■ What is being asked: Reproduce the opening lines of the listing below exactly, stopping after the line that contains "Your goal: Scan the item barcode" and leaving out any pictures.

■ Dataset content:
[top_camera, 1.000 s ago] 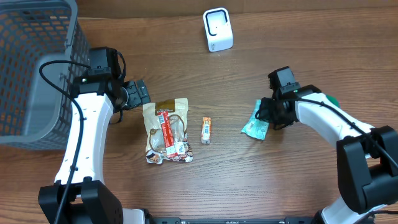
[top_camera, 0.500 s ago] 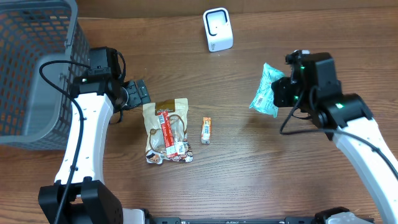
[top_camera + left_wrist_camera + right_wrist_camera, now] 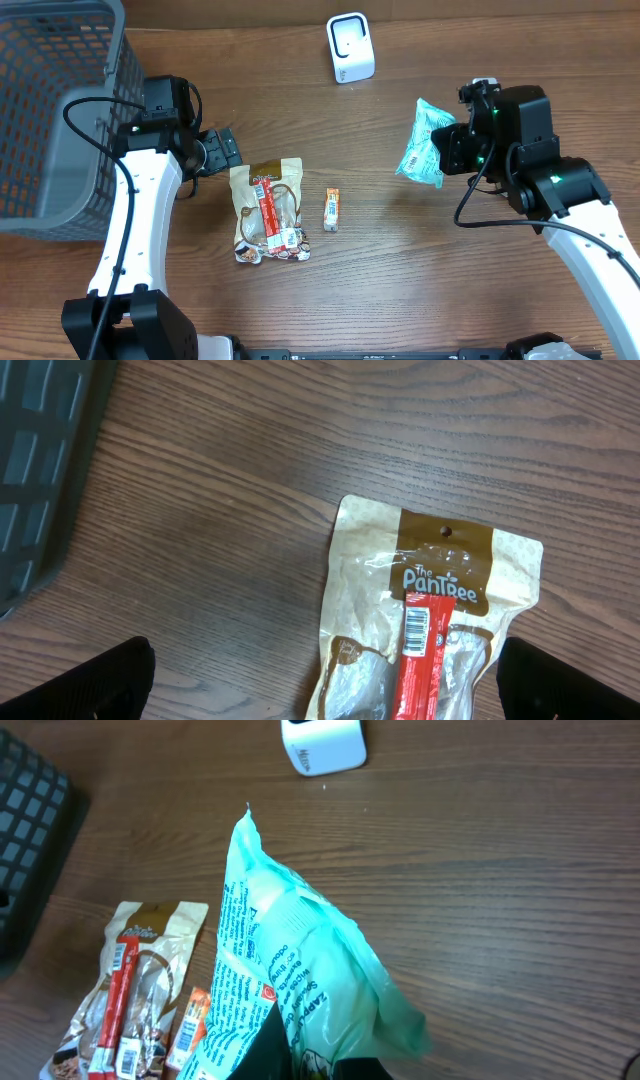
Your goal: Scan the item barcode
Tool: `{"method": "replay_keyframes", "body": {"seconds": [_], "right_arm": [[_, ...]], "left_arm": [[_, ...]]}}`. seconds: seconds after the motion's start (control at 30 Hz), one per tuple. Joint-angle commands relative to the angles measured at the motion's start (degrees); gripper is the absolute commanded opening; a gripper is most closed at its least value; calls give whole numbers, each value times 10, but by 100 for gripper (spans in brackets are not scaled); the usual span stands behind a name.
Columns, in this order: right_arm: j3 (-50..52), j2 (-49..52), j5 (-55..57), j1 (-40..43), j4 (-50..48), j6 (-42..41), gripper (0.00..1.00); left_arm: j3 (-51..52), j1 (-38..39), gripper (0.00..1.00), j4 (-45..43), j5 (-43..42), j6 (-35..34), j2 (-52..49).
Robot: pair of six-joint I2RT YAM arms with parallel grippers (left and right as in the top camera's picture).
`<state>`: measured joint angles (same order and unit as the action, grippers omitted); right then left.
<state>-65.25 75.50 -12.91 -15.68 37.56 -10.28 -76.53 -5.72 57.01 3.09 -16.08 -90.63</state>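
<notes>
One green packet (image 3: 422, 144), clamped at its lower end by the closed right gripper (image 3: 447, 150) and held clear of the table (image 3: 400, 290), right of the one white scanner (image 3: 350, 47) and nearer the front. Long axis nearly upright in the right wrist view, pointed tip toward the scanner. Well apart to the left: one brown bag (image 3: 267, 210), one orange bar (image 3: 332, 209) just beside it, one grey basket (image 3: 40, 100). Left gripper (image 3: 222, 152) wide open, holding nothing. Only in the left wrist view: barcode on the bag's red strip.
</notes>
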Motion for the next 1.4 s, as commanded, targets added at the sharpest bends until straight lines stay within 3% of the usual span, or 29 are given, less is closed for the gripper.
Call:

■ Exercise solution:
[top_camera, 1.000 s ago] 
[top_camera, 0.500 s ago] 
[top_camera + left_wrist_camera + right_wrist_camera, now] 
Your goal: Scan the item barcode

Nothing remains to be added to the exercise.